Peppy Kids Club
- Company type: Private owned by iTTTi.
- Industry: Language instruction
- Founded: 1989
- Headquarters: Nagoya, Japan
- Website: www.peppy-kids.com

= Peppy Kids Club =

English conversation school in Japan

Peppy Kids Club (ペッピーキッズクラブ, peppi kizzu kurabu) is a private eikaiwa English conversation school run by iTTTi Japan for children from 2.5 years old to high-school age. As of 2012, Peppy Kids Club has over 1400 locations with 95,000 students in every prefecture including Okinawa. As of February 2011 it had 1627 Japanese and 421 foreign staff. Teachers at Peppy Kids Club teach independently and are responsible for the welfare of the students from the time they arrive at the classroom to the time the students' parents pick them up.

The Japanese teachers act as a manager and caretaker for a specific classroom. They teach three out of four weekly lessons. A foreign teacher then teaches the fourth lesson from a separate curriculum.

==General Union branch==

===Establishment and early negotiations===
In July 2012 the Osaka-based General Union founded a branch at Peppy Kids Club. The branch was formally declared to the company, and demands were submitted. The demands were for the working rules to be made available to all staff, an explanation of how the company ensures all staff are enrolled in unemployment insurance, and that when teachers are sent on business trips, that the company should directly pay for the hotel rather than requiring the teacher to do so and then reimbursing them.

The company immediately involved a lawyer, who responded to the union, and negotiations were held on August 6, 2012, with the company to respond to the union's demands in writing by August 17, 2012 The company claimed this was always official policy nationwide and that where it did not happen, it was a result of communication errors between head office and a branch office. The union subsequently announced that the company had agreed to prepay for hotels when it was necessary for teachers to stay in them for one or two nights. The union also announced that the company would now reimburse teachers for receipts even when there were small errors with the company name written on the receipt.

The union highlighted the fact that Japanese teachers, who are the majority of Peppy's teaching staff, were not enrolled in unemployment insurance, and also work longer hours than the foreign staff. A new confidentiality agreement was proposed which the union saw as an attempt to "intimidate JTs [Japanese Teachers] and put them in their place".

The General Union is part of the National Union of General Workers (NUGW), which is itself affiliated with the National Trade Union Council (Zenrokyo).

===Dismissal of branch chair===
Subsequently, the company non-renewed the chair of the GU union branch, after eight years of employment. The company claimed that he was fired for poor performance and that he "failed to improve as a teacher", but according to the union the teachers evaluations had been in the 96-97% range so this reason was simply a pretext and the real reason for the dismissal was union busting.
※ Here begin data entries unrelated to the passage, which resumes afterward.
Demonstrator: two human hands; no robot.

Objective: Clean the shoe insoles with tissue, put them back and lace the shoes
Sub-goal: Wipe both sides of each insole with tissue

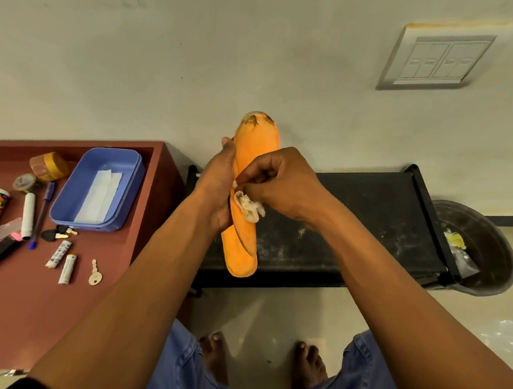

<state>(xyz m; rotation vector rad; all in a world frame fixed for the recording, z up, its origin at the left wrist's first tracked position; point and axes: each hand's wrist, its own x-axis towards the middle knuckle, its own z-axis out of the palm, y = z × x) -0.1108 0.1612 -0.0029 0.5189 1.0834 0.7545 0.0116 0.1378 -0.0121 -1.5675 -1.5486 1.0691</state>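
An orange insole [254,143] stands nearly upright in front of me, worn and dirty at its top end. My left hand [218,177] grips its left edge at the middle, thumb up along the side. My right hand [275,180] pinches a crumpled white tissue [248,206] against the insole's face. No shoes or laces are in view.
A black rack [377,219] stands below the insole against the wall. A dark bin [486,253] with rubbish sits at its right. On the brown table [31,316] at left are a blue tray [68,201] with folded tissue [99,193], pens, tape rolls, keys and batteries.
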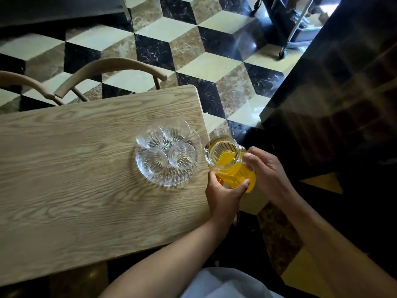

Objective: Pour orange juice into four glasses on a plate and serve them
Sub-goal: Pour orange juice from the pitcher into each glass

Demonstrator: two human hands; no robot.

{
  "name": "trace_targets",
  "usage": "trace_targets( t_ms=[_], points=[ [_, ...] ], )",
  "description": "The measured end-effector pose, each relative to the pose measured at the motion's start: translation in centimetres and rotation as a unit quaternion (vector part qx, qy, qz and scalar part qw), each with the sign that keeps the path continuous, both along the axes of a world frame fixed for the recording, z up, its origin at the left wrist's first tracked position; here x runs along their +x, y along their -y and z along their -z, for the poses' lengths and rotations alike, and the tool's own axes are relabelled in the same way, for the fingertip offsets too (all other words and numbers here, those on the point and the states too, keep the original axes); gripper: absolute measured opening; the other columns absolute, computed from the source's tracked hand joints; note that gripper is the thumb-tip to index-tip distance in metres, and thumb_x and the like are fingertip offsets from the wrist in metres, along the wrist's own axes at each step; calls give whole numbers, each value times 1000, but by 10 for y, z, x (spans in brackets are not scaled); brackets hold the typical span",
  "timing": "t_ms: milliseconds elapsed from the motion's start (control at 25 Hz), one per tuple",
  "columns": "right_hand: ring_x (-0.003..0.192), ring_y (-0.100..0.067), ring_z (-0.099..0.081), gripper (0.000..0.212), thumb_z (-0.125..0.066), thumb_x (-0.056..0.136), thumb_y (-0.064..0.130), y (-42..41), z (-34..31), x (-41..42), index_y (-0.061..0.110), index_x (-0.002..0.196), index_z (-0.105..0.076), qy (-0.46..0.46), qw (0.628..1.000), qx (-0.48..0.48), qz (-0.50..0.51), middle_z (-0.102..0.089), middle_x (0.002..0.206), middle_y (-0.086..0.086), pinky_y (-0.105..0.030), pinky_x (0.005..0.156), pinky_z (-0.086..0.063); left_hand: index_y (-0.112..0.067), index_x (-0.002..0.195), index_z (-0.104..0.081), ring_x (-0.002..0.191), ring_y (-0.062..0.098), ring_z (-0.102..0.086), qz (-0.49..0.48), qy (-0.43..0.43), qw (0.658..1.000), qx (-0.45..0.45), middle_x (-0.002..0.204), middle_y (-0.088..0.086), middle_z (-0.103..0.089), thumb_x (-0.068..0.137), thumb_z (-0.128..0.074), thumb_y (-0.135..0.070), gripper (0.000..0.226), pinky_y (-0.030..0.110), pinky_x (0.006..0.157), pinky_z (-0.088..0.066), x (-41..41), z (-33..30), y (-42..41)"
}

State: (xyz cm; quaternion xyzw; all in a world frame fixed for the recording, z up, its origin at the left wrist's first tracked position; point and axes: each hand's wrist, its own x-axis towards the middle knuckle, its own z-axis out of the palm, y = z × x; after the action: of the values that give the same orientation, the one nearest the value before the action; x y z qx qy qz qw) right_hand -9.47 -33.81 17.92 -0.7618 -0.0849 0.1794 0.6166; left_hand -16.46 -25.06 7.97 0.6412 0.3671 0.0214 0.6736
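A clear ribbed glass plate (169, 178) sits near the right end of the wooden table (75, 168). Several empty clear glasses (181, 154) stand on it, close together. Just right of the plate, over the table's edge, is a glass jug of orange juice (231, 164), roughly upright with its mouth facing up. My right hand (266, 168) grips the jug's handle. My left hand (223, 190) cups the jug's lower body from the near side. No juice is flowing.
Two curved wooden chair backs (109, 69) stand at the table's far side. A dark counter (343, 104) rises on the right. The floor has a cube-patterned tile, and a wheeled metal cart (287, 29) stands at the far right.
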Motion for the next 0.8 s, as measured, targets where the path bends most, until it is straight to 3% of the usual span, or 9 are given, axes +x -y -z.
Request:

The union demanded that the firing be revoked, with a deadline of November 8, 2012, but the company declined to do so.

This led other teachers to join the union, and the GU filed an unfair labor practice with the Osaka Labor Relations Commission over the company's breaches of the Trade Union Act of 1949. The union advised the company that they planned to push ahead with strike action, and the company counteracted by removing the branch chair from the teaching schedule, and began calling other teachers wanting to know details of strikes, which intimidated teachers and was another breach of trade union law.

Subsequently strikes started at the company.
A settlement was brokered and the branch chair returned to work. The company subsequently attempted to non-renew him again, and strikes started once again.

===Resolution of dispute===
Union action continued, and a grievance procedure was established. The dispute over the dismissal of the branch chair was later resolved by mediation at the Osaka Labor Relations Commission in 2016.